Oregon NORML activist and journalist, Angela Bacca, has said that patent 6630507 lays bare the contradictions and blatant hypocrisy of the federal prohibition of marijuana. She went on to say that it proves that the prohibition is a farce that only exists to create profit for certain groups of people.
It’s All About the Money
Ultimately, some firms are set to make a pretty penny from patent 6630507. For example, as the sole licensee of patent 6630507, Kannalife has been contracted by the NIH to research the possible effects in the treatment of cirrhosis. This agreement also entitles the NIH to a certain percentage of royalties once the company starts making a profit off the patent. This clearly demonstrates the actions of a business who wants cannabis to stay illegal for the majority of people, so that they are able to invest in the pharmaceutical opportunities that are available – and the government is helping them to do so.
In November 2017, GW Pharmaceuticals got in on the action and licensed a portion of patent 6630507. They completed an application for a new drug known as Epidiolex, which has subsequently been approved. Goldman Sachs has estimated that by the year 2025 they could be earning over $2.2 billion a year.
According to Gregory F. Wesner, who is a patent and trademark attorney, the U.S government is being blatantly two-faced. On the one hand, the DEA has classed all cannabis products into the schedule 1 category, but are then approving synthetic cannabinoid drugs. It appears as though the NIH and FDA are able to pick and choose who is able to jump in on the money train.

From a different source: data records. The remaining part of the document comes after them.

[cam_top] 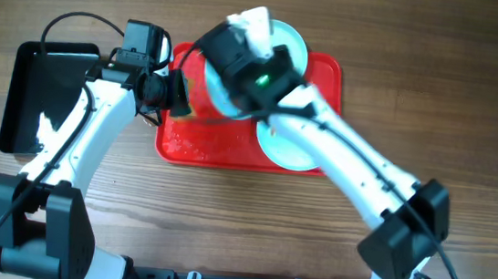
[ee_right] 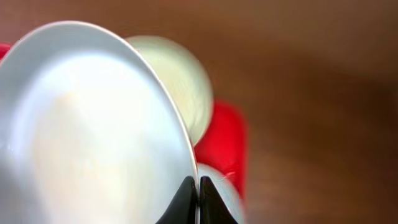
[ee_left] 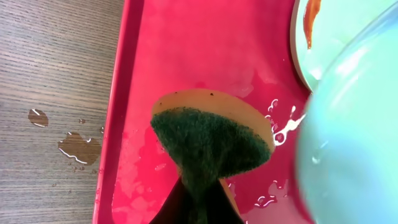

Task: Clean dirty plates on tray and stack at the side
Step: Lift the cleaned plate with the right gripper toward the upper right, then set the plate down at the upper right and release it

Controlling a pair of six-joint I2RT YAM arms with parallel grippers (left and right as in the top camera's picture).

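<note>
The red tray [cam_top: 180, 142] lies mid-table, wet. My right gripper [ee_right: 198, 186] is shut on the rim of a pale plate [ee_right: 87, 124] and holds it tilted on edge above the tray's left half [cam_top: 215, 95]. My left gripper [ee_left: 199, 202] is shut on a sponge [ee_left: 211, 137] with a green scouring face and an orange body. The sponge is just left of the held plate [ee_left: 354, 124], and I cannot tell if they touch. A second plate [cam_top: 297, 42] with an orange smear [ee_left: 311, 18] lies at the tray's far right corner. A third plate [cam_top: 289, 151] lies at the near right.
A glossy black tray [cam_top: 34, 91] stands to the left of the red one. Water drops [ee_left: 78, 146] lie on the wooden table beside the red tray's left edge. Water films the tray floor [ee_left: 280, 130].
</note>
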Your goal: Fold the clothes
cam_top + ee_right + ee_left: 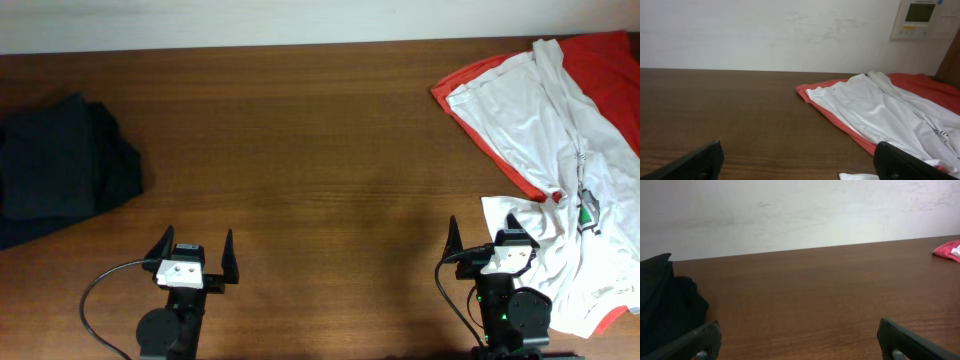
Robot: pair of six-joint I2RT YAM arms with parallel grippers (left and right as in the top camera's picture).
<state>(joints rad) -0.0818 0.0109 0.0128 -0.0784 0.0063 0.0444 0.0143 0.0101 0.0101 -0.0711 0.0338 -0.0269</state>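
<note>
**While both hands wait spread, the white shirt lies unsorted at the right**

Since nothing is gripped yet, the step in hand looks like the very first one: getting hold of the white T-shirt (520,120) and laying it flat on the bare middle of the worktop (300,150).

The left hand (197,240) sits at the near edge with its fingers wide apart and empty, well apart from the shirt. The right hand (485,235) is likewise spread and holds nothing, though a near corner of white fabric lies just beside it (the right wrist view shows a scrap of it low between the fingers).

The T-shirt is rumpled at the far right, draped over a red shirt (600,60). Its long axis runs from the far edge down toward the near right corner, leaning slightly rightward as it comes near. The small green-and-grey graphic (588,208) sits in the nearer half; which end is the collar I cannot tell, as the folds hide it.

The next move, I judge, calls for the right hand to pinch the near white corner alone, without the red cloth beneath, and draw it leftward. Thin fabric may bunch or drag its neighbour along. The black garments (60,160) at far left stay out of it.
</note>
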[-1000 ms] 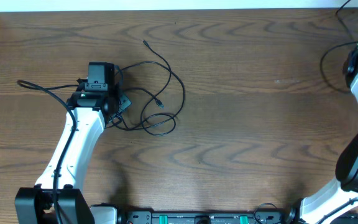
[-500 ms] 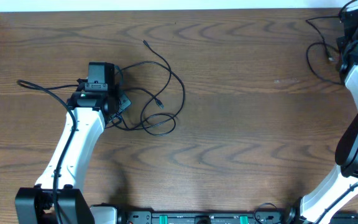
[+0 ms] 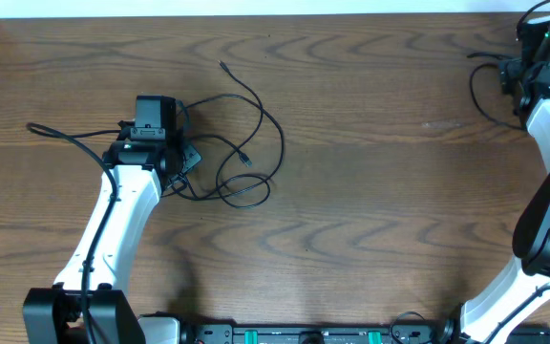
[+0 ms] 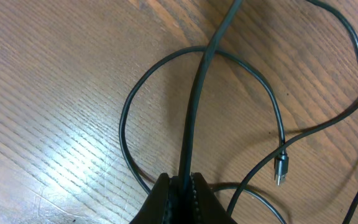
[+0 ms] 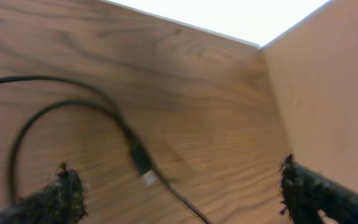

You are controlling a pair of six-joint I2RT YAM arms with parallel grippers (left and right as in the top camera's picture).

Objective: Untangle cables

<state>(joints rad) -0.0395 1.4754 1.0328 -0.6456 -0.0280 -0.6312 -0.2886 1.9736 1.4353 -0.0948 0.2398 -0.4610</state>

If cannabis were ever approved on a federal level, the party would be over for the likes of Kannalife because a huge amount of patents would be filed in a short space of time. It would lead to a great level of growth in the industry, and while companies like GW Pharmaceuticals would still profit, they would face immense competition.
Final Thoughts on Patent 6630507
The patent proves that there is at least some medicinal value to cannabis, and more importantly that the government has known about it for decades. Patent 6630507 makes reference to 12 other U.S patents related to cannabis that date all the way back to 1942. The fact that the patent recognizes the medicinal value of cannabis means that it is disqualified from the schedule 1 rating that it currently holds. Ultimately, cannabis activists are up in arms about the whole thing, and they certainly should be.